* **What to do**:
Reproduce each line below precisely. Drop the pictures.

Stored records
▬▬▬
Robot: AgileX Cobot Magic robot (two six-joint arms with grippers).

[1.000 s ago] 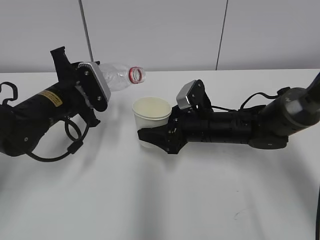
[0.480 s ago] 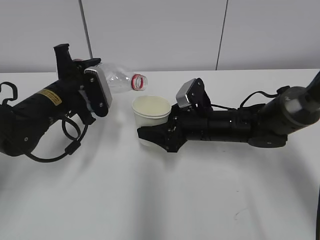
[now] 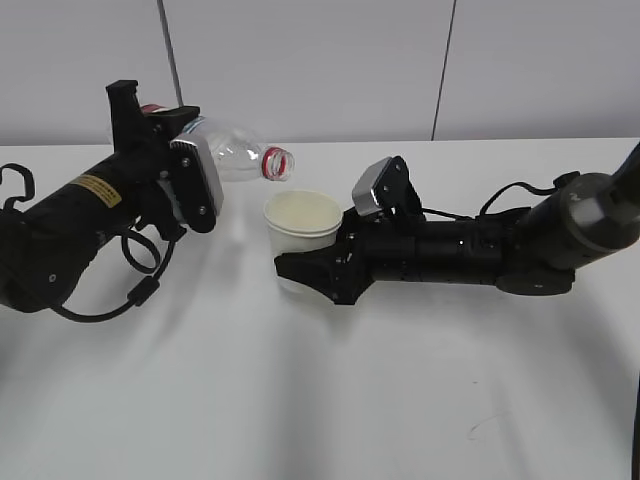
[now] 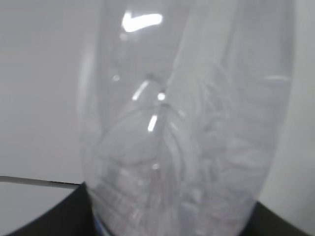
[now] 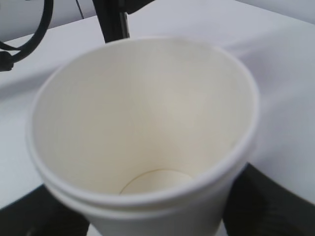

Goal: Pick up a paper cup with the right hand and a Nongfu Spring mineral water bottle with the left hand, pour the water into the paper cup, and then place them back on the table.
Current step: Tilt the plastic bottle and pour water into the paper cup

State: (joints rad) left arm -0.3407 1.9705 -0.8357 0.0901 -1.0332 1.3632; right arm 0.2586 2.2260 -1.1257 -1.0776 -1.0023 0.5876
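Oddly, no label text is reading clearly; the left hand (image 3: 165,150) is gripping the tilted bottle (image 3: 240,157), the right hand (image 3: 310,268) clasping the paper cup (image 3: 303,222).

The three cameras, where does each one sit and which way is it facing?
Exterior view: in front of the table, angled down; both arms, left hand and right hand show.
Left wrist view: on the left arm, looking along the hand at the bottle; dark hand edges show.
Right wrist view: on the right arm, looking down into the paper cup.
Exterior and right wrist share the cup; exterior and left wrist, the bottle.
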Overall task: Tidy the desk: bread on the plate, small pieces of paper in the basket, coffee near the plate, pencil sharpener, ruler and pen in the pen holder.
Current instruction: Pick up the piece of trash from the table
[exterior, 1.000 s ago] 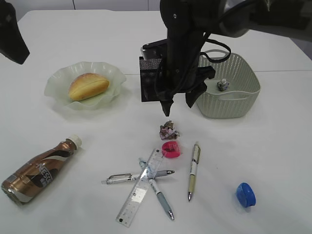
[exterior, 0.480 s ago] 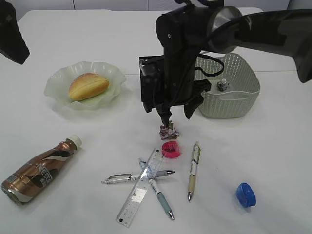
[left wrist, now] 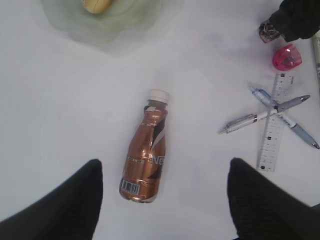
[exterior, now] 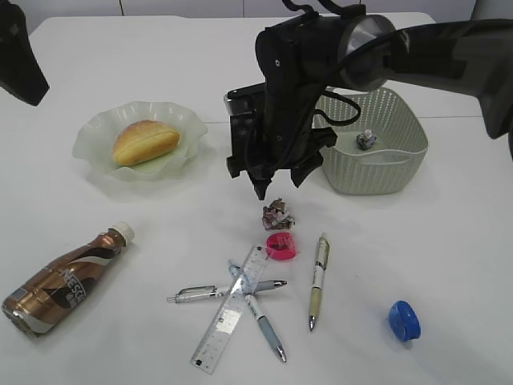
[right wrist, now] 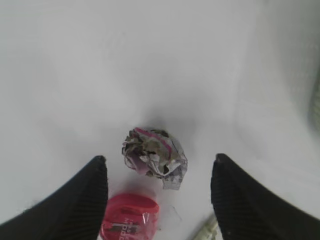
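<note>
My right gripper (exterior: 272, 186) is open and hovers just above a crumpled paper ball (exterior: 278, 214); in the right wrist view the ball (right wrist: 155, 157) lies between the open fingers (right wrist: 160, 162). A pink sharpener (exterior: 281, 246) lies beside it. A ruler (exterior: 231, 309) and three pens (exterior: 317, 281) lie in front. The bread (exterior: 144, 140) sits on the green plate (exterior: 92, 148). The coffee bottle (exterior: 68, 279) lies on its side. My left gripper (left wrist: 165, 162) is open and empty high above the bottle (left wrist: 147, 150). The black pen holder (exterior: 243, 132) is partly hidden behind the right arm.
A grey-green basket (exterior: 393, 172) at the right holds one paper ball (exterior: 367, 140). A blue sharpener (exterior: 404, 319) lies at the front right. The left arm (exterior: 20, 56) shows at the top left corner.
My right gripper dipped down to the paper ball, then rose slightly and shifted left. The ball stays on the table. The left arm has not moved.
</note>
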Action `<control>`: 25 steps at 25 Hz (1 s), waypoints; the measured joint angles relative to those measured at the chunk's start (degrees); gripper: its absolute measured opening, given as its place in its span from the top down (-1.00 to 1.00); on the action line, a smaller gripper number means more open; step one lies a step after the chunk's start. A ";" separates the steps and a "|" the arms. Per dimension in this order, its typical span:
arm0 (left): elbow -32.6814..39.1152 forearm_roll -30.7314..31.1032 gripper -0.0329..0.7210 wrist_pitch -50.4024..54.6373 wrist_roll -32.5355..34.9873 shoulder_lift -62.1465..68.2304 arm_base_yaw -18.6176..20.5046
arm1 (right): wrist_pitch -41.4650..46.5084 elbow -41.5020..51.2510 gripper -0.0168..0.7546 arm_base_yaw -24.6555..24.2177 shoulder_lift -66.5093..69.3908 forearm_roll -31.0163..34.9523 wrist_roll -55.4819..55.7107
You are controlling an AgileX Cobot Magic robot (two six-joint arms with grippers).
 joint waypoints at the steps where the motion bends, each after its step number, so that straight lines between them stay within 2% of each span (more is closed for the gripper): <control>1: 0.00 0.00 -0.57 0.00 -0.10 0.00 0.00 | -0.26 0.00 -0.36 0.00 0.00 0.00 0.00; 17: 0.00 0.00 -0.57 0.00 -0.13 0.00 0.00 | -1.39 0.00 -0.36 0.00 0.09 1.02 2.87; 25: 0.00 0.00 -0.57 0.00 -0.62 0.00 0.00 | 1.50 0.00 -0.36 0.00 3.60 1.07 4.00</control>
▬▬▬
* **Answer to the problem**:
Robot: AgileX Cobot Magic robot (two six-joint arms with grippers).

[1.000 s ago] 
[0.480 s ago] 
[now] 
[now] 
[now] 

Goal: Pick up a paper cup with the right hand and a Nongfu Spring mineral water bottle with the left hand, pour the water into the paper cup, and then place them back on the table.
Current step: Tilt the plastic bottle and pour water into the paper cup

State: (joints rad) left arm -0.3407 1.9705 -0.8357 0.0901 -1.0332 1.3632; right arm 0.2586 2.2260 -1.1257 -1.0776 -1.0023 0.5876
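Oddly, no label text is reading clearly; the left hand (image 3: 165,150) is gripping the tilted bottle (image 3: 240,157), the right hand (image 3: 310,268) clasping the paper cup (image 3: 303,222).

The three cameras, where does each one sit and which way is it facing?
Exterior view: in front of the table, angled down; both arms, left hand and right hand show.
Left wrist view: on the left arm, looking along the hand at the bottle; dark hand edges show.
Right wrist view: on the right arm, looking down into the paper cup.
Exterior and right wrist share the cup; exterior and left wrist, the bottle.
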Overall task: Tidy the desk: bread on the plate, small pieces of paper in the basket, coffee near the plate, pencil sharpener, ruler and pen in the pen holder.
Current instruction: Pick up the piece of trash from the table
[exterior, 1.000 s ago] 
[exterior, 0.480 s ago] 
[left wrist, now] 
[exterior, now] 
[right wrist, now] 
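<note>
My right gripper (exterior: 272, 186) is open and hovers just above a crumpled paper ball (exterior: 278, 214); in the right wrist view the ball (right wrist: 155, 157) lies between the open fingers (right wrist: 160, 162). A pink sharpener (exterior: 281, 246) lies beside it. A ruler (exterior: 231, 309) and three pens (exterior: 317, 281) lie in front. The bread (exterior: 144, 140) sits on the green plate (exterior: 92, 148). The coffee bottle (exterior: 68, 279) lies on its side. My left gripper (left wrist: 165, 162) is open and empty high above the bottle (left wrist: 147, 150). The black pen holder (exterior: 243, 132) is partly hidden behind the right arm.
A grey-green basket (exterior: 393, 172) at the right holds one paper ball (exterior: 367, 140). A blue sharpener (exterior: 404, 319) lies at the front right. The left arm (exterior: 20, 56) shows at the top left corner.
My right gripper dipped down to the paper ball, then rose slightly and shifted left. The ball stays on the table. The left arm has not moved.
</note>
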Action `<control>`: 25 steps at 25 Hz (1 s), waypoints; the measured joint angles relative to those measured at the chunk's start (degrees); gripper: its absolute measured opening, given as its place in its span from the top down (-1.00 to 1.00); on the action line, a smaller gripper number means more open; step one lies a step after the chunk's start. A ";" separates the steps and a "|" the arms. Per dimension in this order, its typical span:
arm0 (left): elbow -32.6814..39.1152 forearm_roll -30.7314..31.1032 gripper -0.0329..0.7210 wrist_pitch -50.4024..54.6373 wrist_roll -32.5355..34.9873 shoulder_lift -62.1465..68.2304 arm_base_yaw -18.6176..20.5046
arm1 (right): wrist_pitch -41.4650..46.5084 elbow -41.5020..51.2510 gripper -0.0168..0.7546 arm_base_yaw -24.6555..24.2177 shoulder_lift -66.5093..69.3908 forearm_roll -31.0163..34.9523 wrist_roll -55.4819..55.7107
You are controlling an AgileX Cobot Magic robot (two six-joint arms with grippers).
 joint waypoints at the steps where the motion bends, each after its step number, so that straight lines between them stay within 2% of each span (more is closed for the gripper): <control>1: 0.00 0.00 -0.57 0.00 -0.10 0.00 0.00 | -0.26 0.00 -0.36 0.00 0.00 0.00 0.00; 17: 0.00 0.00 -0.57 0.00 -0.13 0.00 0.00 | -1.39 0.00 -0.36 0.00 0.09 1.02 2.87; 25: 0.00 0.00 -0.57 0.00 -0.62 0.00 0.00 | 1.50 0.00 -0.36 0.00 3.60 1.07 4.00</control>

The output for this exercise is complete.